## Problem details:
Give the records below again exactly, and exclude each picture.

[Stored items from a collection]
+ + + + + + +

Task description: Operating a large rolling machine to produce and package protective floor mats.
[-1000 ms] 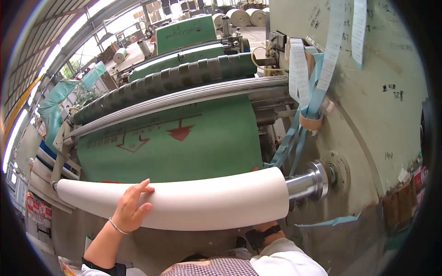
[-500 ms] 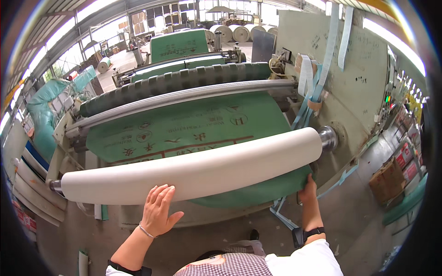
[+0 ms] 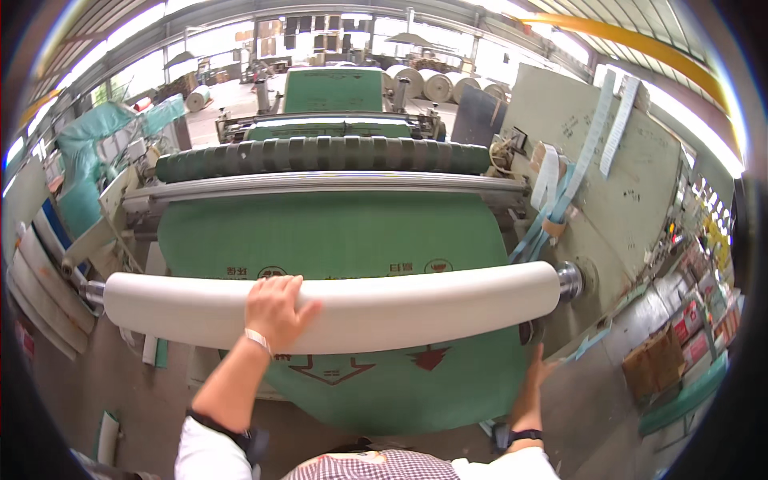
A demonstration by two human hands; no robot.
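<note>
A long white roll (image 3: 416, 313) lies crosswise in front of me, with a metal shaft end (image 3: 570, 282) showing at its right. My left hand (image 3: 276, 310) rests on the roll left of its middle, fingers laid over the surface and thumb apart. From behind the roll, a printed green sheet (image 3: 336, 224) passes under it and hangs down toward me in a curved flap (image 3: 400, 388) with dark red marks. Beside the flap's right edge is my right hand (image 3: 539, 364). Its fingers are blurred and partly hidden, so whether they grip the edge is unclear.
Behind the roll run a metal bar (image 3: 336, 186) and a dark banded roller (image 3: 320, 157) of the machine. A pale side panel (image 3: 584, 152) with hanging blue straps (image 3: 588, 148) stands at right. A cardboard box (image 3: 652, 362) sits on the floor. Large rolls (image 3: 436, 86) stand far back.
The green sheet has come forward, and more hangs below the roll. My left hand has moved up onto the roll's top. My right hand is lower beside the sheet's edge. The view has shifted.
</note>
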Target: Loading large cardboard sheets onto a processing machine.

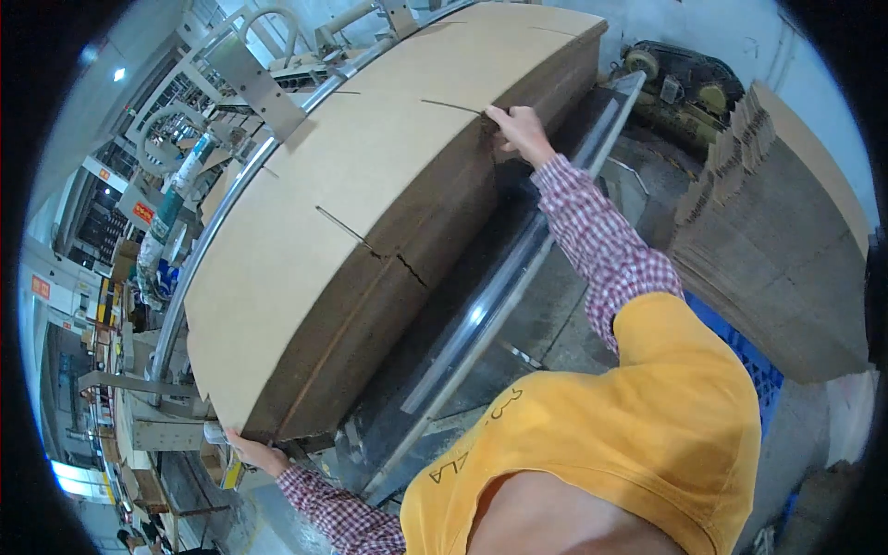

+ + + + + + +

## Reply:
Task description: Operating a large rolling machine to produce and package protective floor mats.
[-1000 ms] 
[-500 ms] 
[+0 ms] 
A demonstration by two human hands; no robot.
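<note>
A long white roll (image 3: 416, 313) lies crosswise in front of me, with a metal shaft end (image 3: 570, 282) showing at its right. My left hand (image 3: 276, 310) rests on the roll left of its middle, fingers laid over the surface and thumb apart. From behind the roll, a printed green sheet (image 3: 336, 224) passes under it and hangs down toward me in a curved flap (image 3: 400, 388) with dark red marks. Beside the flap's right edge is my right hand (image 3: 539, 364). Its fingers are blurred and partly hidden, so whether they grip the edge is unclear.
Behind the roll run a metal bar (image 3: 336, 186) and a dark banded roller (image 3: 320, 157) of the machine. A pale side panel (image 3: 584, 152) with hanging blue straps (image 3: 588, 148) stands at right. A cardboard box (image 3: 652, 362) sits on the floor. Large rolls (image 3: 436, 86) stand far back.
The green sheet has come forward, and more hangs below the roll. My left hand has moved up onto the roll's top. My right hand is lower beside the sheet's edge. The view has shifted.
</note>
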Target: Loading large cardboard sheets onto a processing machine.

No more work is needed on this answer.